リュカス領内で、太りすぎた〈水脈〉調整のための手段が講じられているということになるわけだけど。
「……リュカス領内に、赤の神子を抱えているな」
「そんな」
「国の上層部に知らせることなく。領地の奥深くに隠しているか。あるいは――」
赤の神子というのは、本当に特殊な存在なのだ。
黄や緑の神子は世界中満遍なく生まれやすいのに対して、青の神子は北側の国々に多く、赤の神子に至ってはイッジレリアを中心として本当に少数の土地でしか生まれない。
それを現在、イッジレリアは独占しているような状態だ。
だからこそ、イッジレリアはノルヴェンに強気に出られる。耐久戦になった際、ノルヴェンの方がはるかに不利だ。
(イッジレリアは、手段を選ばないところもあるし)
それでも、青の神子の存在はイッジレリア内でも稀少だ。
だから、青の神子を得るためには何だってやる。他国を襲って、神子を捕虜として捉えることも辞さない。

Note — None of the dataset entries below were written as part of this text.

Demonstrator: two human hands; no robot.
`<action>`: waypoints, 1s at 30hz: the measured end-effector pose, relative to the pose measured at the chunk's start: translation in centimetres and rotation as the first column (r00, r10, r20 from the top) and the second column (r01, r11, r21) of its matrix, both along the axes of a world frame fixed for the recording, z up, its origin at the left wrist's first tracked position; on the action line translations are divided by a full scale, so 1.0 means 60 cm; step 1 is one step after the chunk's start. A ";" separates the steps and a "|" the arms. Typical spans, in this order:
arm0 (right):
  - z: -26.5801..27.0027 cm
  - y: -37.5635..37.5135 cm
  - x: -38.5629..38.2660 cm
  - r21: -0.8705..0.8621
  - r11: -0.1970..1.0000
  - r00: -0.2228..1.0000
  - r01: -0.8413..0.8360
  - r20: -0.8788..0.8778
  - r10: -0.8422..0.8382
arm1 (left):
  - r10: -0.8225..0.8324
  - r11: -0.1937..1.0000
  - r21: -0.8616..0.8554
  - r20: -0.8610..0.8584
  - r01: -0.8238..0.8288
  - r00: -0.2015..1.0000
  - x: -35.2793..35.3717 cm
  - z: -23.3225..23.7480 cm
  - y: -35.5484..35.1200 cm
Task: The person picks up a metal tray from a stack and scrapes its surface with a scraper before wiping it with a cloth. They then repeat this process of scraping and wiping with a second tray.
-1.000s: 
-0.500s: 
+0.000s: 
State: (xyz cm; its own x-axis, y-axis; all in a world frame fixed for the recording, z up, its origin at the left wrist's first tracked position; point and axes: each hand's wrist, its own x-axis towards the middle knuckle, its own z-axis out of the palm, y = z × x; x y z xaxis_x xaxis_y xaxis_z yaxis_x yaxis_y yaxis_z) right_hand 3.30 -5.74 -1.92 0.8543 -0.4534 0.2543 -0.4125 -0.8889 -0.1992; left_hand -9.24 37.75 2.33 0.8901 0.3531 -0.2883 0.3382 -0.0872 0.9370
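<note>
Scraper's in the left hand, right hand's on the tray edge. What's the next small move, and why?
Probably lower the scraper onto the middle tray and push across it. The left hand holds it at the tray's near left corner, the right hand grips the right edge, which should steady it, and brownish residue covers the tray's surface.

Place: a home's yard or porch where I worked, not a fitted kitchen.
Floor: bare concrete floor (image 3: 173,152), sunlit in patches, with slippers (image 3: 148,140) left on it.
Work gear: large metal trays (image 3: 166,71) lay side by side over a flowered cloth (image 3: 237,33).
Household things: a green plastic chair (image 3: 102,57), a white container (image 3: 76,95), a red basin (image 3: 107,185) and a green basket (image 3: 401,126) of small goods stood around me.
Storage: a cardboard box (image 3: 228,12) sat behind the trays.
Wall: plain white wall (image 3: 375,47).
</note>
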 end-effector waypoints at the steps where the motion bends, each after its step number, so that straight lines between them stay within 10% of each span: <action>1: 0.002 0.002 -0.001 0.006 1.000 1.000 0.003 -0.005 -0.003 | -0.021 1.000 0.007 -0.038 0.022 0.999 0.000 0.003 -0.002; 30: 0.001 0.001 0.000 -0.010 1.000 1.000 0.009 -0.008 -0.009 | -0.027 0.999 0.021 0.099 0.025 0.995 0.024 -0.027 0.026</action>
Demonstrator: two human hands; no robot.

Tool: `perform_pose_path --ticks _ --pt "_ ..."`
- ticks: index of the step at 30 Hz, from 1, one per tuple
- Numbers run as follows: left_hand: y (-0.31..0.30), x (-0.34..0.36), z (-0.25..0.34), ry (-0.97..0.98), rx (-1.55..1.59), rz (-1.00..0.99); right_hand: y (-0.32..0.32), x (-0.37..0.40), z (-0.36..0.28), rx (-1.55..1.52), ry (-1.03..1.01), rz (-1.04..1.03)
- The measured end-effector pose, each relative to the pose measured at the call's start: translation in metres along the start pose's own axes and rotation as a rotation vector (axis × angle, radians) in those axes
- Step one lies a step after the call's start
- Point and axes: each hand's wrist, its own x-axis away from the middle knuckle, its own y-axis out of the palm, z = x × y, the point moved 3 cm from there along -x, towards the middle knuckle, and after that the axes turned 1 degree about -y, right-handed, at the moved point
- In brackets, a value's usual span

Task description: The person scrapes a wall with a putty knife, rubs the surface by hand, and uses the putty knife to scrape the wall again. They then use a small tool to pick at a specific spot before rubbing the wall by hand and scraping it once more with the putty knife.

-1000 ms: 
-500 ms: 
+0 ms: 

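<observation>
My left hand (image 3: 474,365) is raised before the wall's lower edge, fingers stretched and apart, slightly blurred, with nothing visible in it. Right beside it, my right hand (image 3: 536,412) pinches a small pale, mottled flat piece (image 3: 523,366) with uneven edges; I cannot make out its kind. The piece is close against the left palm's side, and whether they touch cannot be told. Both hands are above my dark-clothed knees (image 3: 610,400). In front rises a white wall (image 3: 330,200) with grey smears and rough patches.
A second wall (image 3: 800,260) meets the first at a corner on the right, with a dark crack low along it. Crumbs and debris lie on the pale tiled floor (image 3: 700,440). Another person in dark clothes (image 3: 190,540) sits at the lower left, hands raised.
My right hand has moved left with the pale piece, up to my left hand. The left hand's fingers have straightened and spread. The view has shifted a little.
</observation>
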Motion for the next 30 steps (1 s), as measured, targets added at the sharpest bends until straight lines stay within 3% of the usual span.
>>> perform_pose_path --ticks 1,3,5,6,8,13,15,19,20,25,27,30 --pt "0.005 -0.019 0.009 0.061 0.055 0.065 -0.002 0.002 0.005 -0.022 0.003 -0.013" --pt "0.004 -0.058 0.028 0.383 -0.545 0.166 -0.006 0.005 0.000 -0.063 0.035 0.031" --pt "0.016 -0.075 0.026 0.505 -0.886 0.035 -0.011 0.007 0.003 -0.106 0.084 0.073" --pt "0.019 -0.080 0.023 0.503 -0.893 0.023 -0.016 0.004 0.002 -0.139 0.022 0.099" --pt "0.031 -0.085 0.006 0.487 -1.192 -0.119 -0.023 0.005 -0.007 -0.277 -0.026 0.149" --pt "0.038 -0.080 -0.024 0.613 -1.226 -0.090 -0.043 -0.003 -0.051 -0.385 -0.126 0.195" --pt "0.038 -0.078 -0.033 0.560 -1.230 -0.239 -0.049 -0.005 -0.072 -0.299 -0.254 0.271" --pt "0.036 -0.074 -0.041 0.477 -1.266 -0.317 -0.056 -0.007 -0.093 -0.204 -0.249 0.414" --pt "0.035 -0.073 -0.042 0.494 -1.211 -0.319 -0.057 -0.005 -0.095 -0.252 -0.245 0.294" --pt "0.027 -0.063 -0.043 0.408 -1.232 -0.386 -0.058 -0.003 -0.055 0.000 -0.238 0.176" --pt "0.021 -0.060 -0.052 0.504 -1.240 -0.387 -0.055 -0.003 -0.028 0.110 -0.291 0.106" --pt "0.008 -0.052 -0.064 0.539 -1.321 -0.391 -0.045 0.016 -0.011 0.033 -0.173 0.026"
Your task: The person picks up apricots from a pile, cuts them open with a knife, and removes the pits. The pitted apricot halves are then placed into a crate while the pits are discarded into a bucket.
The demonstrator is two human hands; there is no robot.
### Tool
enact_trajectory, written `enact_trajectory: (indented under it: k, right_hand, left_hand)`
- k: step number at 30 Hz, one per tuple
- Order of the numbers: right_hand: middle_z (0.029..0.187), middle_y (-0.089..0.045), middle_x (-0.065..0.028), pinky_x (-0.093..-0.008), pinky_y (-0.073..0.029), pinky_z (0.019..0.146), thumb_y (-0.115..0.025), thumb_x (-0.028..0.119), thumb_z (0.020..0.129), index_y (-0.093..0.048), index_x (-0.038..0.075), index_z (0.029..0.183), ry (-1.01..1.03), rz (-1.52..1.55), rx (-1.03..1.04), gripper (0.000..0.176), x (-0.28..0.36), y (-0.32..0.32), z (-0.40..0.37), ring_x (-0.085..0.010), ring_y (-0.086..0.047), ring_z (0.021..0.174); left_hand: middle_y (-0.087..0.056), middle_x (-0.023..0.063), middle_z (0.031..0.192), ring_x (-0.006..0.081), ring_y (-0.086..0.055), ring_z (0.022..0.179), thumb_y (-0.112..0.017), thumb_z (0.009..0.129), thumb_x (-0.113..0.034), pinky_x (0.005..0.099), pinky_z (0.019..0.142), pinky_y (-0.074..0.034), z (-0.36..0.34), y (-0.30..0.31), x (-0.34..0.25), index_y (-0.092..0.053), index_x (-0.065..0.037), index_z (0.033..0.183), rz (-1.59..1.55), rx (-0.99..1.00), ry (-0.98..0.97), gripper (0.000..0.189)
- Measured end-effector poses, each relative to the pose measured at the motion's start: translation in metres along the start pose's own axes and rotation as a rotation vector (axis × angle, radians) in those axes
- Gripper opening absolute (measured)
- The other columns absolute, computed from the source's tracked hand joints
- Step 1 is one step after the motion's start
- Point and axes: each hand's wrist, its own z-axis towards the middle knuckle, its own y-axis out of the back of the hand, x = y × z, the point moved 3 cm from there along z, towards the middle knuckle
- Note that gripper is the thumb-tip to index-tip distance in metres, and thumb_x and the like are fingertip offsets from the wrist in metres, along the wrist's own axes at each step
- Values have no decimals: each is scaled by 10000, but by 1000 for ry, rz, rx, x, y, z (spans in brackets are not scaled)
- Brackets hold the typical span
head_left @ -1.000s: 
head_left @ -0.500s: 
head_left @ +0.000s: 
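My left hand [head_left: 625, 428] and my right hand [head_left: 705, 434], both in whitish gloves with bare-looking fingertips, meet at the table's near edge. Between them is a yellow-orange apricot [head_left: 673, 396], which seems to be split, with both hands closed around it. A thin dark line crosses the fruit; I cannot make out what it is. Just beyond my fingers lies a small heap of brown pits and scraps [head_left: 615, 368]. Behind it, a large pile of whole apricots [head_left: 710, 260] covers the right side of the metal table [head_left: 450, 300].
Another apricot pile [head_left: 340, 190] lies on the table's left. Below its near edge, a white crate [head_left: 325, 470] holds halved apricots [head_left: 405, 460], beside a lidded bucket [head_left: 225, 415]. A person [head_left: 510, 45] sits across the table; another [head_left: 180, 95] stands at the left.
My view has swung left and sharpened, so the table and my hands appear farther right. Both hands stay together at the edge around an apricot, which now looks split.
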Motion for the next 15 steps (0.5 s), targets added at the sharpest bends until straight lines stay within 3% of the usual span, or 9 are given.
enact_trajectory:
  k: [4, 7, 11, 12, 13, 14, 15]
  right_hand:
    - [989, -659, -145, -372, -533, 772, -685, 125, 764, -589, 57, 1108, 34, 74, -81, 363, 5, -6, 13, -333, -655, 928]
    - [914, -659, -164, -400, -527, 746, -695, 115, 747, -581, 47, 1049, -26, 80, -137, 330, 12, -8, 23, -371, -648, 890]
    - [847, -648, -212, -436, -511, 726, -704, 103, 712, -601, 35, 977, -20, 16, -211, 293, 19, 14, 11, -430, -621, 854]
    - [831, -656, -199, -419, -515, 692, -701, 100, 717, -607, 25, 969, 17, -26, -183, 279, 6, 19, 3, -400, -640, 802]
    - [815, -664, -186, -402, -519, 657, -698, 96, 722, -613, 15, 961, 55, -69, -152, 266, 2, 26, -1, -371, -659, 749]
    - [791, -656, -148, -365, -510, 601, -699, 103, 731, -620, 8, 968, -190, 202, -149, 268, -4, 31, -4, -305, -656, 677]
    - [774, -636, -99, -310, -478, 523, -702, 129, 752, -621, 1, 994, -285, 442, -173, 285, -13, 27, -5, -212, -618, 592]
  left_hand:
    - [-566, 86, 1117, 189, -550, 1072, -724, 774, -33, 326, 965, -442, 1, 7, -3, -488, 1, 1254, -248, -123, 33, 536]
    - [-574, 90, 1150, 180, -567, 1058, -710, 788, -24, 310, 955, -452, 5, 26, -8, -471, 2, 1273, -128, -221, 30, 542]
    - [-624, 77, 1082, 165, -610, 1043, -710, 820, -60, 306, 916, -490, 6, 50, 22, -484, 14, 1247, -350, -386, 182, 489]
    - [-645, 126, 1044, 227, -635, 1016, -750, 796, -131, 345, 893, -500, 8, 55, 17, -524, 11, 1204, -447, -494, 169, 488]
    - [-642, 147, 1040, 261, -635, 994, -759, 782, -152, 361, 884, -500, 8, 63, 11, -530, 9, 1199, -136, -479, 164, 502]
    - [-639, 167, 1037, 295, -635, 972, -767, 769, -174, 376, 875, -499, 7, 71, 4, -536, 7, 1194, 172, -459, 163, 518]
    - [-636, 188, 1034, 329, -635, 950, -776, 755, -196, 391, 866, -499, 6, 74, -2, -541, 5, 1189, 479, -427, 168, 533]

実際、ノルヴェンからも多くの神子が奪われているはずだ。
一方、赤の神子は極端に他国へ出ることはない。
私が人質として来ていたときも、その裏で相当なお金が動いていたはずだ。
それほどまでに稀少な赤の神子。
もしリュカス領が捕虜として捉えているならば、イッジレリアは絶対に把握しているはず。声高らかに訴えて、周知されるに違いない。
それすらされてないということは――。
と、そこまで思考したところで、バタバタバタとけたたましい足音が聞こえてきた。
「殿下! アーシュアルト殿下!」
「なんだ、騒がしい」
閉ざされた扉に向かって声をかけたところで、侍従らしき男が入ってくる。
彼は焦った表情を隠そうともせず、アーシュに向かって一礼した。
「客人がお見えです。それが――」
「客? 当分は何の約束もなかったはずだ」
不機嫌さを隠そうともしないアーシュに対して、男は少し迷ったように息をついた後、ハッキリと伝えた。